CVE-2025-55031 is a critical security vulnerability affecting Mozilla Firefox for iOS versions prior to 142, including Firefox Focus for iOS. The vulnerability arises from the way Firefox for iOS handles FIDO passkey authentication links, specifically leveraging the hybrid passkey transport mechanism that involves communication between the browser and the operating system. An attacker within Bluetooth range can exploit this flaw by hosting a malicious webpage that triggers the browser to initiate a passkey authentication process. Because the hybrid transport can use Bluetooth, the attacker can trick the user into unknowingly authenticating their passkey, effectively allowing the attacker to log into the victim's account on the attacker's device. This attack vector requires proximity due to Bluetooth range limitations but does not require any user interaction or prior authentication, making it highly dangerous.
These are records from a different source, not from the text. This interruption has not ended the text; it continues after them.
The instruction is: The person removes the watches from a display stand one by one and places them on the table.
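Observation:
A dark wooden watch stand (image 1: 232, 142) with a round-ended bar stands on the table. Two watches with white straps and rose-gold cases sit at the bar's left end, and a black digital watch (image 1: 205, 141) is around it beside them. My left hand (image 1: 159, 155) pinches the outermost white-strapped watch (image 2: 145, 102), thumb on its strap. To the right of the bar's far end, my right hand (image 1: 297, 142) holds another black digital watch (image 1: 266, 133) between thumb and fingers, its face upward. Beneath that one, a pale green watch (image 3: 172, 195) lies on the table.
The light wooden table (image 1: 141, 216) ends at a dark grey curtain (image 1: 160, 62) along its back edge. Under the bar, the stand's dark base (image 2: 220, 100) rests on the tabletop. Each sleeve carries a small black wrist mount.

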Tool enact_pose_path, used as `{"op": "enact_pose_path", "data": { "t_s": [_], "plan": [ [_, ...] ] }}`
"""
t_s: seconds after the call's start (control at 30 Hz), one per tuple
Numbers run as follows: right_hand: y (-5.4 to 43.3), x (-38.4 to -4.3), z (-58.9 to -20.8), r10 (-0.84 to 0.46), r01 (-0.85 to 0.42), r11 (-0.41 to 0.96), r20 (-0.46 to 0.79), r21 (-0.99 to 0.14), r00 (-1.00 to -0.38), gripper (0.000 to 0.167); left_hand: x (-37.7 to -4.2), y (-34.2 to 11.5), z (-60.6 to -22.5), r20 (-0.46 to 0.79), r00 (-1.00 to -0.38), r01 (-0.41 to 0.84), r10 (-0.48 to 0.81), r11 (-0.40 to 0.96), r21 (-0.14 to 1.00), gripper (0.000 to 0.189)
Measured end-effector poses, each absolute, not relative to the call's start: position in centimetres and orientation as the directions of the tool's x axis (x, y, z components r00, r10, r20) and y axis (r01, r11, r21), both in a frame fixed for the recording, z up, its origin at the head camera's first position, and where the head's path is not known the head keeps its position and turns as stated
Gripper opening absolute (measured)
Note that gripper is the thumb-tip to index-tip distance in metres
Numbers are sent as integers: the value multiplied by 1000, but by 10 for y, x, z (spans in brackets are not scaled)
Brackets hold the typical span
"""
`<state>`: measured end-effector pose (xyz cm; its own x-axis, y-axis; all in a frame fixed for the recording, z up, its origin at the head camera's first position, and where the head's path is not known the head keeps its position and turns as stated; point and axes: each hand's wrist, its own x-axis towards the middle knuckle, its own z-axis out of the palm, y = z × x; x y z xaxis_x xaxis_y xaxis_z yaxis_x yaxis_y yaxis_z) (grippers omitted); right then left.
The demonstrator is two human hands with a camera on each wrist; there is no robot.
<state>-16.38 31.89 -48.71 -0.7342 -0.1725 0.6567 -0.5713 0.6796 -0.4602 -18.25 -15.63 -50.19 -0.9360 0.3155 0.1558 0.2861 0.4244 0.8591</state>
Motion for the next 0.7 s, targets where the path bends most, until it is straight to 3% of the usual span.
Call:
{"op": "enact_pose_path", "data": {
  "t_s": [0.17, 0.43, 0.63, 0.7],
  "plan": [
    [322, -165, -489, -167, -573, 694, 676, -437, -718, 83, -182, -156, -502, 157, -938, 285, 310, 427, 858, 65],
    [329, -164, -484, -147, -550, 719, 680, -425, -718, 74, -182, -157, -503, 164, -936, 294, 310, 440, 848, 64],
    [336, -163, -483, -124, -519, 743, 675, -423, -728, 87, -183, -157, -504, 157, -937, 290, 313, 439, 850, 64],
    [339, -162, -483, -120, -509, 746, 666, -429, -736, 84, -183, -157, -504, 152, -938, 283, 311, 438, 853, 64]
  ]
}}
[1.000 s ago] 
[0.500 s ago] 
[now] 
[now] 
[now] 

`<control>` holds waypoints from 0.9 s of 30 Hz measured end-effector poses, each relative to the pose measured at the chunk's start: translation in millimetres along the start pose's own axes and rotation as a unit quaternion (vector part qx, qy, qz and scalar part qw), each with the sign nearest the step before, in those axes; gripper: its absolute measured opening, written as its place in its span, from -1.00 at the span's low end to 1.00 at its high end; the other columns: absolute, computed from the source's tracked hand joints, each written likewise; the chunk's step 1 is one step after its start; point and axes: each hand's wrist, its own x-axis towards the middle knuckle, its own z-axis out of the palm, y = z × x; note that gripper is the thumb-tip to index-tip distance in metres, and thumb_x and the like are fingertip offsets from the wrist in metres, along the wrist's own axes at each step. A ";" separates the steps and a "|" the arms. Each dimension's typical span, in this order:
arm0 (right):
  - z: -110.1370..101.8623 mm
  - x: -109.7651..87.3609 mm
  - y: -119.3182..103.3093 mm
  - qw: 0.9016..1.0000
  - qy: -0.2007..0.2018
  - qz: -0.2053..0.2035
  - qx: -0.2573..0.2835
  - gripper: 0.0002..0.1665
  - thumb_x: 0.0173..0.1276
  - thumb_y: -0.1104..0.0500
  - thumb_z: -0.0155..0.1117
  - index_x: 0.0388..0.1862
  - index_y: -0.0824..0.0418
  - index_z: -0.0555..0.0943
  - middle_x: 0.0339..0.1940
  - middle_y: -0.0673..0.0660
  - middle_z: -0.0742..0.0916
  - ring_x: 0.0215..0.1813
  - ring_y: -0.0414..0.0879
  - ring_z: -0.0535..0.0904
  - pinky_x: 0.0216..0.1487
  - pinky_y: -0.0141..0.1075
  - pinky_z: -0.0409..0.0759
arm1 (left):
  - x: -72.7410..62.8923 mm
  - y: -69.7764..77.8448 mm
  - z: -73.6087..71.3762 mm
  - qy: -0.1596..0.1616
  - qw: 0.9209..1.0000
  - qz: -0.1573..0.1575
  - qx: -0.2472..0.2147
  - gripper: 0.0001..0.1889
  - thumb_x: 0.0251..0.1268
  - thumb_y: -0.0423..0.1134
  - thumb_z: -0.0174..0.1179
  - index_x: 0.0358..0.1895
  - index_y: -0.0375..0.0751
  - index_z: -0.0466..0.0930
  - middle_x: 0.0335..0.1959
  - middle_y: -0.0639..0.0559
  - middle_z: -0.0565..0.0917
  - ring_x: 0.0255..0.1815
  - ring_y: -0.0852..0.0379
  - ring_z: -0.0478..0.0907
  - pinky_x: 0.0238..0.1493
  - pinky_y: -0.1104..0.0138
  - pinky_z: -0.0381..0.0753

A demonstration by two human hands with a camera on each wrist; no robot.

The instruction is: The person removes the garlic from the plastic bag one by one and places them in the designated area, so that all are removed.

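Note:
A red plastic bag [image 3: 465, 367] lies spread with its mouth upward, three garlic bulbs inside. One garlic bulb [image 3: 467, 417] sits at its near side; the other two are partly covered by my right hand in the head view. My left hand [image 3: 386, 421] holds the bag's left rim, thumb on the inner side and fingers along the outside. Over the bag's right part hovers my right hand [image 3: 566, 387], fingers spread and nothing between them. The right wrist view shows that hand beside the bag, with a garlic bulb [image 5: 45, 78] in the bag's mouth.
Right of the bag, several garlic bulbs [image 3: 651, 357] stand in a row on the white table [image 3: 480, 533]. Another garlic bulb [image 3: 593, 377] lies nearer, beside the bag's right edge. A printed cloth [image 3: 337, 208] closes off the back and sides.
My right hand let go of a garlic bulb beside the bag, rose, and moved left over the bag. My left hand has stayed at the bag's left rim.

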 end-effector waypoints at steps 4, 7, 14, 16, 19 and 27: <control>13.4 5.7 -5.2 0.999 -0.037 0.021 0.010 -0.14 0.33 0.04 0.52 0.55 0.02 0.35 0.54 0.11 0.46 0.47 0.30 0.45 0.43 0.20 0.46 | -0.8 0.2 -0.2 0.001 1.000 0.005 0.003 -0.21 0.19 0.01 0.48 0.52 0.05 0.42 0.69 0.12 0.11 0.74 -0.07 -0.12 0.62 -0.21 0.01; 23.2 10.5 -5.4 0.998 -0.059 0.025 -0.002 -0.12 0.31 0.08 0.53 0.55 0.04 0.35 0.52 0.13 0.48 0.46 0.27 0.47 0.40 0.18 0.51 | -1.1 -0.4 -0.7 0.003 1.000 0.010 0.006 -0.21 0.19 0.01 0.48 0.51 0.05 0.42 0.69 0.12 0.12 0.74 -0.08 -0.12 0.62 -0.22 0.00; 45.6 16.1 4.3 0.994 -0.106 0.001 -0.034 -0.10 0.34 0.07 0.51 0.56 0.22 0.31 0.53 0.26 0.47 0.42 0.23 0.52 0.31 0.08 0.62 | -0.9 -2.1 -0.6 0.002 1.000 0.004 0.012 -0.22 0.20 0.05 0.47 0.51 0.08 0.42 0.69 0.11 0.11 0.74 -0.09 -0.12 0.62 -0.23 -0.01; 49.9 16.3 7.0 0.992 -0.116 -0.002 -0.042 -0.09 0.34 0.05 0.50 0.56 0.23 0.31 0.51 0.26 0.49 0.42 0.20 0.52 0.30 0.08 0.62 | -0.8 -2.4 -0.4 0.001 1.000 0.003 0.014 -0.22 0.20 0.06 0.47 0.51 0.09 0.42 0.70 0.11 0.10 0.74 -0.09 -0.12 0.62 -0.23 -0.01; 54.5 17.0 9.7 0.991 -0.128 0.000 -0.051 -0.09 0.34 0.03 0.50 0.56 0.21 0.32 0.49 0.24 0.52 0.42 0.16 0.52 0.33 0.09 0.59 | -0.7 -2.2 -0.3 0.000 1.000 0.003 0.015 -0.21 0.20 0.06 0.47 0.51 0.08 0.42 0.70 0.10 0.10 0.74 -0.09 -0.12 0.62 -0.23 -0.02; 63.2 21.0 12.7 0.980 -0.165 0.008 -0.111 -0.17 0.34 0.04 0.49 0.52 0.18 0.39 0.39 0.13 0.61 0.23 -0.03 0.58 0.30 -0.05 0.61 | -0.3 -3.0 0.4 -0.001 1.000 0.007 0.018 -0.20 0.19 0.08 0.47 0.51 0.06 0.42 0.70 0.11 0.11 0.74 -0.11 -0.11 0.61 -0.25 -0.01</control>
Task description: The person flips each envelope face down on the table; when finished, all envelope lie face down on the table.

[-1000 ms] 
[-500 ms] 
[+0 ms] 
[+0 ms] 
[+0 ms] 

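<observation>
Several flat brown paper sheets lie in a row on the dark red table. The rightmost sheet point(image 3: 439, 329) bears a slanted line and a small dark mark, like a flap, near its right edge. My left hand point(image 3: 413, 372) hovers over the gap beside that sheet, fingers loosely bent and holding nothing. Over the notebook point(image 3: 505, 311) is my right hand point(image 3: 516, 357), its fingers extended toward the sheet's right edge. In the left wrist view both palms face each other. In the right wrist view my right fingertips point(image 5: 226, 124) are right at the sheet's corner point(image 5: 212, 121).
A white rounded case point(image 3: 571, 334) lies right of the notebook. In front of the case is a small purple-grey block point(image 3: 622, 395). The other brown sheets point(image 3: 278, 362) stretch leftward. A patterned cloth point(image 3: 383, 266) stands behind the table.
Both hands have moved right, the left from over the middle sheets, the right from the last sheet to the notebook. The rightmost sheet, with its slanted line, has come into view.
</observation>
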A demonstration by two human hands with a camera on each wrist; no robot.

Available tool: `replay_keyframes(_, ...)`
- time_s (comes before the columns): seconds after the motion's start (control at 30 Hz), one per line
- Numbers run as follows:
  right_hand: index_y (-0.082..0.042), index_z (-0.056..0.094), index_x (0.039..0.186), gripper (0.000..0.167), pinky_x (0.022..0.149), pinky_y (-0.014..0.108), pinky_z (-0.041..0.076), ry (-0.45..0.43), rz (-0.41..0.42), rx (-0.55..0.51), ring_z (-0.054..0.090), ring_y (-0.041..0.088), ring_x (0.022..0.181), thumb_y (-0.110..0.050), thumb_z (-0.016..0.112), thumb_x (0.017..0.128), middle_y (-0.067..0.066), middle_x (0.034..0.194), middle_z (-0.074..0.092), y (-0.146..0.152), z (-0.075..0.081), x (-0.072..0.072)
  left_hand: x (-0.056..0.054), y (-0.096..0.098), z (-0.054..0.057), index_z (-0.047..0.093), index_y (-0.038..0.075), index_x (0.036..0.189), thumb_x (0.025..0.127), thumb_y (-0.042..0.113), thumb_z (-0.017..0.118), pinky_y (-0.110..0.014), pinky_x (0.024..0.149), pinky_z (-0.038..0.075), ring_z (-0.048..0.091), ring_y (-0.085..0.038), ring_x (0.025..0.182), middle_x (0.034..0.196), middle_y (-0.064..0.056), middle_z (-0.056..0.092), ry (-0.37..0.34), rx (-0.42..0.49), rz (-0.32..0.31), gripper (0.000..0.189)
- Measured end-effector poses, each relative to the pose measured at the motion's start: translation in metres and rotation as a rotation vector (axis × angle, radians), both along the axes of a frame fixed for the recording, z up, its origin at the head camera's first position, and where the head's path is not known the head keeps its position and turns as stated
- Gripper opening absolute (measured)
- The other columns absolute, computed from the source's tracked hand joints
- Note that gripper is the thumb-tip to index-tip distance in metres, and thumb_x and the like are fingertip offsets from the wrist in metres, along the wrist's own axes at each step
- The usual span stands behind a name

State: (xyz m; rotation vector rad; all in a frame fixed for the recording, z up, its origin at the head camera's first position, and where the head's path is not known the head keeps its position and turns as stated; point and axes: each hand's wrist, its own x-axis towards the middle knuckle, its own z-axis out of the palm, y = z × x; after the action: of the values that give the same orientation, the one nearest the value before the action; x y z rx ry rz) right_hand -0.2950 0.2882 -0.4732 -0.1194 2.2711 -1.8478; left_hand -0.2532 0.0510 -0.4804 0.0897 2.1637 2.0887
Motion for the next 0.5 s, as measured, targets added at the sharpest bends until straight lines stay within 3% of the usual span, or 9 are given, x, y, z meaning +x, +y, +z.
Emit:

The vulnerability is classified under CWE-601 (Open Redirect), indicating that the malicious page abuses redirection mechanisms to initiate the attack. The CVSS 3.1 base score is 9.8, reflecting critical severity with network attack vector, low attack complexity, no privileges or user interaction required, and high impact on confidentiality, integrity, and availability. No known exploits are currently reported in the wild, but the potential for abuse is significant given the widespread use of Firefox on iOS devices and the increasing adoption of passkey authentication as a phishing-resistant login method. The vulnerability highlights a novel phishing technique exploiting Bluetooth-based hybrid passkey transport, undermining the security guarantees of passkey authentication by leveraging proximity-based attacks.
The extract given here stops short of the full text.